Homeowners with variable rates, especially those with discounts reaching 90 basis points, should ignore temptations to lock in now, says Vince Gaetano, vice-president of Monstermortgage.ca.

The self-professed fan of variable mortgages said they give customers control, which is important in the current climate.

Gaetano said homeowners should use this window of low rates to pay down their mortgages.

Owners of rental properties, however, should stick to fixed-rate mortgages to balance steady income with stable interest expenses, he added.

Mortgage expert Moshe Milevsky of York University suspects many Canadians will opt for the security of fixed mortgages considering how low rates have dropped.

But he said the decision about what kind of mortgage to take should never be made in isolation of individual circumstances such as the amount of equity, value of the house, debts and risk aversion.

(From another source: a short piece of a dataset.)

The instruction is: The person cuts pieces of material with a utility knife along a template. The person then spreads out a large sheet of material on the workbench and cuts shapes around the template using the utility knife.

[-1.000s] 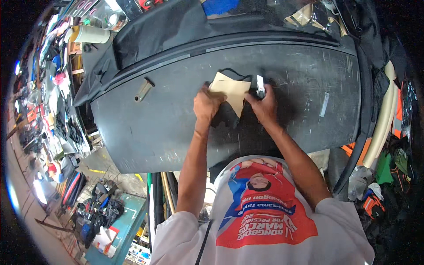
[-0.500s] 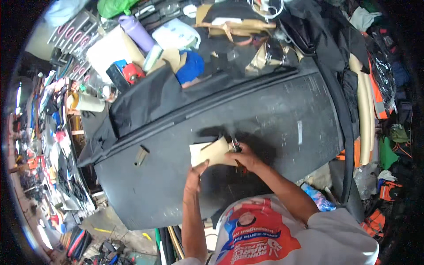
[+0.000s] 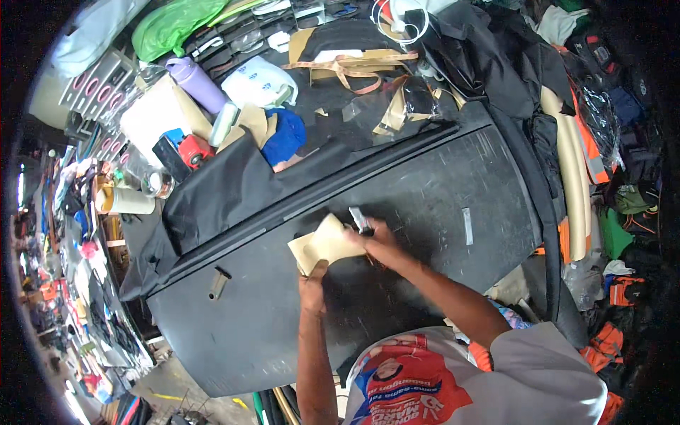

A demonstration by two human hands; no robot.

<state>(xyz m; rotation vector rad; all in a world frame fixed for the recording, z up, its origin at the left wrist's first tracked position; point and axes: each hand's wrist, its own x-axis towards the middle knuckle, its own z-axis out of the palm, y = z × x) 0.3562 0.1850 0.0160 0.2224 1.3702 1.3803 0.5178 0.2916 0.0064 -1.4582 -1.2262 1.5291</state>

And in markets where real estate prices are falling, seeking a long-term rate may be more important than the type of rate.

"The last thing you want to do is have to renew your mortgage in a year from now and have the bank say: 'Let's assess what that house is really worth,"' he said in an interview.

Studies conducted by Milevsky have shown that variable rates have historically produced greater savings 88 per cent of the time.

"But in today's environment, you'd be hard-pressed to make a case to continue floating,'' he said, advocating a blend between fixed and floating rates.